**Your task**
Write out the listing below in full and exactly, leaving out every picture.

**Stored data**
********

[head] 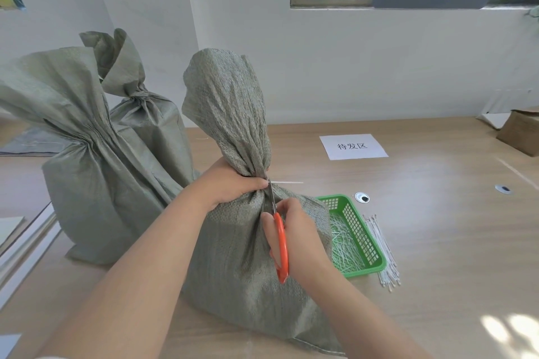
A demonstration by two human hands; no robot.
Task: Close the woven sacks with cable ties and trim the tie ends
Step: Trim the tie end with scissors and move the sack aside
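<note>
left hand (230, 183) gripped the neck of the grey-green woven sack (242, 271) | right hand (300, 242) held orange-handled scissors (281, 242), blades at the white cable tie end (288, 182) poking right | sack stood on the pale wooden surface (452, 242), green plastic basket (360, 232) just beside it

I counted three woven sacks (248, 256), one pair of scissors (281, 245), one green basket (364, 269), one paper label (353, 146), two grommets (362, 197), one bundle of cable ties (385, 253).
</note>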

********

**Exercise output**
[head] 
A demonstration by two human hands; no robot.
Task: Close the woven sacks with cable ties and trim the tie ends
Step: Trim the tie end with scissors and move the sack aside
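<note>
left hand (230, 183) gripped the neck of the grey-green woven sack (242, 271) | right hand (300, 242) held orange-handled scissors (281, 242), blades at the white cable tie end (288, 182) poking right | sack stood on the pale wooden surface (452, 242), green plastic basket (360, 232) just beside it

I counted three woven sacks (248, 256), one pair of scissors (281, 245), one green basket (364, 269), one paper label (353, 146), two grommets (362, 197), one bundle of cable ties (385, 253).
</note>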

No additional output is required.